Even more important, Americans have begun to understand that the scourge-ification of this underclass is inseparable from the realization of our worst collective nightmare—the scourging of America itself, the ruin of the promise of America that still strikes us in our gut as providential. The widespread belief, still largely subconscious or at least unspoken, that America is breaking, and that we deserve the suffering ahead.

This isn’t an abstract problem either. We know that America is exceptional in one key respect—we came to democracy without much bloodshed. Around the world, from Hungary and Russia to Iraq and Nigeria, we see the dream of peaceful democratization dragged again and again to what the philosopher Hegel called the slaughter-bench of history. Racial strife and murderous governments, not liberty and democracy, are the rule in history, the established pattern. We know that, mercifully, democratization scourged us only once in ferociously modern style: during the Civil War.

“Fondly do we hope,” Lincoln said in his Second Inaugural, “fervently do we pray, that this mighty scourge of war may speedily pass away. Yet, if God wills that it continue until all the wealth piled by the bondsman's two hundred and fifty years of unrequited toil shall be sunk, and until every drop of blood drawn with the lash shall be paid by another drawn with the sword, as was said three thousand years ago, so still it must be said ‘the judgments of the Lord are true and righteous altogether.’”

We do not want this to be true. This is what we fear: that America, despite its brilliance and its progress, is inescapably complicit in the sin of slavery and racism, bearing a moral debt that cannot be repaid but in suffering and blood—as such debts are paid so routinely around the world which we pride ourselves, however rationally, on standing so far above.

No amount of militarization can save us from such terrifying justice—the justice of what King has one unhinged survivor in The Stand call a “Killer God.”

“Does it have to go on and on until the earth belongs to the roaches? He’s no God,” the survivor screams. Discussing the passage, Ross Douthat has observed that King terrifies us with a God “who is prepared to let his people perish for purposes beyond their understanding.”

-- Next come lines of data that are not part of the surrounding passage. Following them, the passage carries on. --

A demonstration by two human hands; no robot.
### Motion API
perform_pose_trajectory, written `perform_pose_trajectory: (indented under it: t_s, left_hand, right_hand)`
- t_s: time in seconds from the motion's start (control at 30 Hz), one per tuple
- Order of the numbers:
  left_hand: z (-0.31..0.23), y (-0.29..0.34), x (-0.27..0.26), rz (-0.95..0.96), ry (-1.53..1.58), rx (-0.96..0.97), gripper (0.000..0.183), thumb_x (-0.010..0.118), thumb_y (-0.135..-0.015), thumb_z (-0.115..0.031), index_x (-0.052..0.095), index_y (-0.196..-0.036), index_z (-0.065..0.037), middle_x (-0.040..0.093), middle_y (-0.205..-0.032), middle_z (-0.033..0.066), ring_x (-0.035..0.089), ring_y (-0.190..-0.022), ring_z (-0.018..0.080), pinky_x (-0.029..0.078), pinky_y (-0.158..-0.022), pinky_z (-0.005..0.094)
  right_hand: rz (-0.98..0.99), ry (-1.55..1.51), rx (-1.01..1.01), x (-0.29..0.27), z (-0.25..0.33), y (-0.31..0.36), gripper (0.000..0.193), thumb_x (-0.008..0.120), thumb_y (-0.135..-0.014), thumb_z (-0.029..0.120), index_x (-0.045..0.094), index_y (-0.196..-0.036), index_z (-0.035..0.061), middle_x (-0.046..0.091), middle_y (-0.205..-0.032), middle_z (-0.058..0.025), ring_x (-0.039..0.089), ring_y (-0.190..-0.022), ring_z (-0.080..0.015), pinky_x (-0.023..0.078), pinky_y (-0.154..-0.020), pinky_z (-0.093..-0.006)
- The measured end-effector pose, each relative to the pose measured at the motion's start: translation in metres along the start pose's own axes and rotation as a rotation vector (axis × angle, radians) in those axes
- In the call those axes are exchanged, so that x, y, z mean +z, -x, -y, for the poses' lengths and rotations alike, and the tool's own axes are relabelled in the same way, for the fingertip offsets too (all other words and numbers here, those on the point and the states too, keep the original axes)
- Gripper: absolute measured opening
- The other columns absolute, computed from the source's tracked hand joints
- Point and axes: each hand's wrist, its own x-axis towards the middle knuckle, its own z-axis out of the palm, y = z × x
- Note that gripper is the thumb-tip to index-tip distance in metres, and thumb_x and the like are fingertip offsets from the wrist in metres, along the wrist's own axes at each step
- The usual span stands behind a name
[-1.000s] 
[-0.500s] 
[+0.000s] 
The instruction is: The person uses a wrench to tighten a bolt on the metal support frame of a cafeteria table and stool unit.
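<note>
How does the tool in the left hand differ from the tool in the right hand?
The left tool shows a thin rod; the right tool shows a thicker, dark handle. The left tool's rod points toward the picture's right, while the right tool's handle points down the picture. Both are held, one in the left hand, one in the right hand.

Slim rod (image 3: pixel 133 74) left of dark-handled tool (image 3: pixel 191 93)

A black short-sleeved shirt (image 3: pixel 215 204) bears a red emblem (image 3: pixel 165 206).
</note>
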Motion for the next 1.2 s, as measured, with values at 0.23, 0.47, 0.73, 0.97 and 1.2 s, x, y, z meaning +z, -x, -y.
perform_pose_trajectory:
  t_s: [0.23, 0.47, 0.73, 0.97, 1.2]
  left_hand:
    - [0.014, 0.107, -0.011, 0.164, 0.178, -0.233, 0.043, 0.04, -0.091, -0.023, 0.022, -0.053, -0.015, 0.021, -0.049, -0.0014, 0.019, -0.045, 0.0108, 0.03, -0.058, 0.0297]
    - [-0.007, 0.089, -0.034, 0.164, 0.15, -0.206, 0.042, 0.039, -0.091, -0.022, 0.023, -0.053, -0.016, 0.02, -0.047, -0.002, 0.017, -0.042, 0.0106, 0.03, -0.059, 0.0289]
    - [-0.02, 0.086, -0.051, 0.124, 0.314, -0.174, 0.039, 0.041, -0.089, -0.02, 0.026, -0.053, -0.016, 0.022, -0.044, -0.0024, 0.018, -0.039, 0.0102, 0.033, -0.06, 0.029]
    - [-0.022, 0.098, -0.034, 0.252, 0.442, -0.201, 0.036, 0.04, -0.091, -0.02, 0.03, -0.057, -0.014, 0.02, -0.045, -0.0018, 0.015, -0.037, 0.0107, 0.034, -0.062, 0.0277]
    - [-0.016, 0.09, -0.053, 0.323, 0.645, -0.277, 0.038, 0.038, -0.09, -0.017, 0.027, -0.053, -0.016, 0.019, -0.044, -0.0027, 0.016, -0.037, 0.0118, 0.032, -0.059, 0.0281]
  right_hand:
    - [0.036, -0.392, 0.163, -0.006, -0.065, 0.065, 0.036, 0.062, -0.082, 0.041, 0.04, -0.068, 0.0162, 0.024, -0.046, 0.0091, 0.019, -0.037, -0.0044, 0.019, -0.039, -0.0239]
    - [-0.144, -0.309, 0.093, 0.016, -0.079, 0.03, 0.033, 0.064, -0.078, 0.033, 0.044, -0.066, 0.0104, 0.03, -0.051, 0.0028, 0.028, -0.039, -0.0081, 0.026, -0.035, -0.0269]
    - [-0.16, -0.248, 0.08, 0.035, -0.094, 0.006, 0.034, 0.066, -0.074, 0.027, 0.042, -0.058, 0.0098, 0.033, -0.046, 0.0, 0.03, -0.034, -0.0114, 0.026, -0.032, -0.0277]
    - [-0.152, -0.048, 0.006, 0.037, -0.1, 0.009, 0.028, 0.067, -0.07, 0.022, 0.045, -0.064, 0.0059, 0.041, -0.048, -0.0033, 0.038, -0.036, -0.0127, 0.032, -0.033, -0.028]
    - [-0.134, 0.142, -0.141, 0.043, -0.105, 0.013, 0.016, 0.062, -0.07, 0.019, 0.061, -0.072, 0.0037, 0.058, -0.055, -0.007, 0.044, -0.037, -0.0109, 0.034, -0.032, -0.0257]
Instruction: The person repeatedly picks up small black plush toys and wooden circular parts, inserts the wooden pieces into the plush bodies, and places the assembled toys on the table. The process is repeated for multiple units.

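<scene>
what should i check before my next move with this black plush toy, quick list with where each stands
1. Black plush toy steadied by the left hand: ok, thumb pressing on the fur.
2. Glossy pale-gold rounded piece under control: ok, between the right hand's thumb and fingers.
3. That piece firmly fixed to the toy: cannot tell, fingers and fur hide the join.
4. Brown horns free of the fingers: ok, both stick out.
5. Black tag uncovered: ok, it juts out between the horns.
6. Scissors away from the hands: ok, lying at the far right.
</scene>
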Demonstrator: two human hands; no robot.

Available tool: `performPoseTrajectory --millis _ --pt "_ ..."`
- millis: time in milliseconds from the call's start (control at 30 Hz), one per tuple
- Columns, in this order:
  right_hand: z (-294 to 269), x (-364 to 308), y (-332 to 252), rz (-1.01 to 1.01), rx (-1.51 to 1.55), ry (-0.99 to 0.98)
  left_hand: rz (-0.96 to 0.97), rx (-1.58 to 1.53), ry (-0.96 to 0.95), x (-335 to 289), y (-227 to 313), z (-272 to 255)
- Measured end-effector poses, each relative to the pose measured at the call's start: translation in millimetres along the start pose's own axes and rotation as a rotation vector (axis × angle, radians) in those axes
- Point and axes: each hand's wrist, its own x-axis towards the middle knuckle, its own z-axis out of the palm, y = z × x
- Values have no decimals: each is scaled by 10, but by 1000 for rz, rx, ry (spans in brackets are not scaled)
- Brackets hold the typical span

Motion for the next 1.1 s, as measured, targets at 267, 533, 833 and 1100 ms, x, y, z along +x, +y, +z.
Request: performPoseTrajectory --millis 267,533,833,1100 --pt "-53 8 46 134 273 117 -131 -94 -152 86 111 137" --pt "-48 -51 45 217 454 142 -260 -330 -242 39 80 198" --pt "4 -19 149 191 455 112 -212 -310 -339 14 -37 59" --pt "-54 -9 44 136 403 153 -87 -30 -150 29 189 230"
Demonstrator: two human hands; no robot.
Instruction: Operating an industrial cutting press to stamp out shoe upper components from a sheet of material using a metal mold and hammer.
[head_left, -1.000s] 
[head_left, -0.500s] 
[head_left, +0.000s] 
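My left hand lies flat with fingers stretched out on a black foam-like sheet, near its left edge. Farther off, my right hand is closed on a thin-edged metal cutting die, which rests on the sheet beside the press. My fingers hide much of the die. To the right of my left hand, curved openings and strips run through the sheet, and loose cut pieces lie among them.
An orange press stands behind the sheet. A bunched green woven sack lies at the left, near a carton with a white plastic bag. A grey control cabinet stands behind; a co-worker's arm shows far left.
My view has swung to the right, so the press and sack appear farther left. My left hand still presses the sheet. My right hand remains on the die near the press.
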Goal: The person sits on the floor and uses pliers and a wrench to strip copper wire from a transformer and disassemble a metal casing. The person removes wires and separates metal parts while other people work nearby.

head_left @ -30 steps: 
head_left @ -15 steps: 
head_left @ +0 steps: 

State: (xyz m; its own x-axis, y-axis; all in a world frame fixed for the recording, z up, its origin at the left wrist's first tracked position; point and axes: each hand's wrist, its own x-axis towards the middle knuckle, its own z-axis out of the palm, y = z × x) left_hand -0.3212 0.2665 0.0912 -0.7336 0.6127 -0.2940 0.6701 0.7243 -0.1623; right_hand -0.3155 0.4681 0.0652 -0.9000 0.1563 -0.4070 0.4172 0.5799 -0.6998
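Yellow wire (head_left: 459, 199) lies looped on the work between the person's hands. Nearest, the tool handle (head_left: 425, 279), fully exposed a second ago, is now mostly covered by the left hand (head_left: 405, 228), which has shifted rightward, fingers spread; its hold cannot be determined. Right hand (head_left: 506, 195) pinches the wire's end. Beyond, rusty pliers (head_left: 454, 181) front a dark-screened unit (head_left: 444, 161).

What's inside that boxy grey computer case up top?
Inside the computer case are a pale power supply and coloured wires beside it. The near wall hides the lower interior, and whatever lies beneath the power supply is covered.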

But we understand. Dig down, and we know why our dark and twisted fantasies of a suffering, angry American underclass have finally come true. We know why our obsession with health and safety has manifested in a monstrous paramilitary that can swarm our streets in a heartbeat. If we are to be scourged, we know we are to blame.

Perhaps the shock of unity brought on by Ferguson will occasion our turn away from this path—if, we must add, there is still time.